▸ Provided material:
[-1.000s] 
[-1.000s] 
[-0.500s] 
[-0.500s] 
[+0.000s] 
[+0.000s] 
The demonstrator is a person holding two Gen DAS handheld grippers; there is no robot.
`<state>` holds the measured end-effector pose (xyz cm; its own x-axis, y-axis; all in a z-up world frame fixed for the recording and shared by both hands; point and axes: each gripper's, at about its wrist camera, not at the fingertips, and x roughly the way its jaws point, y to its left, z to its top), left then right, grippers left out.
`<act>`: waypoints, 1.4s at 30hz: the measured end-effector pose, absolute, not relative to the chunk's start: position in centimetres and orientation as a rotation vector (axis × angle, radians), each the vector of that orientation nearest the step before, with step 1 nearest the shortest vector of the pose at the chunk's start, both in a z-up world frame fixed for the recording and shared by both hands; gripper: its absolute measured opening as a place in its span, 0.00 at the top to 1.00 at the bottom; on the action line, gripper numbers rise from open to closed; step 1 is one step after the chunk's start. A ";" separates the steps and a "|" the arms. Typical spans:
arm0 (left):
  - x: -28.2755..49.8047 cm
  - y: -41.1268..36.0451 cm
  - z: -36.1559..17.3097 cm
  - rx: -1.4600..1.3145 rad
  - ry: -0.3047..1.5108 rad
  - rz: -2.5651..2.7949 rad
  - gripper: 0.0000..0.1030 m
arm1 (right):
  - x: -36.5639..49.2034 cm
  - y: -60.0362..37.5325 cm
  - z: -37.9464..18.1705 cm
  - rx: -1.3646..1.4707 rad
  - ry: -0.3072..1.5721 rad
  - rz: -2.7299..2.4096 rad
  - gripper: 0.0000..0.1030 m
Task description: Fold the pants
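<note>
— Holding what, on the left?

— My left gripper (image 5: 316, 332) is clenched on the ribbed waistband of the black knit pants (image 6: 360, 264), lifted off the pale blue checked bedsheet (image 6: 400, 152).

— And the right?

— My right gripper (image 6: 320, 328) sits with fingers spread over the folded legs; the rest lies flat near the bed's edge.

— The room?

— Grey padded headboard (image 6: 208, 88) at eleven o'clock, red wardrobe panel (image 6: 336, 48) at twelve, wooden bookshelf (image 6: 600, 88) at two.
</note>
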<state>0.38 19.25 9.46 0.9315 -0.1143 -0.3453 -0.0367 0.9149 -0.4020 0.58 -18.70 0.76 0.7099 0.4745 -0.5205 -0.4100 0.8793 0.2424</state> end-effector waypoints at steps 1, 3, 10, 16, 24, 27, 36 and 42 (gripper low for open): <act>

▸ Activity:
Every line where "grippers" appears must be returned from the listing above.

▸ Task response:
The demonstrator is a person holding two Gen DAS handheld grippers; there is no robot.
`<state>` holds the measured end-effector pose (xyz cm; its own x-axis, y-axis; all in a z-up world frame fixed for the recording and shared by both hands; point and axes: each gripper's, at about its wrist camera, not at the fingertips, and x roughly the way its jaws point, y to its left, z to its top), left then right, grippers left out.

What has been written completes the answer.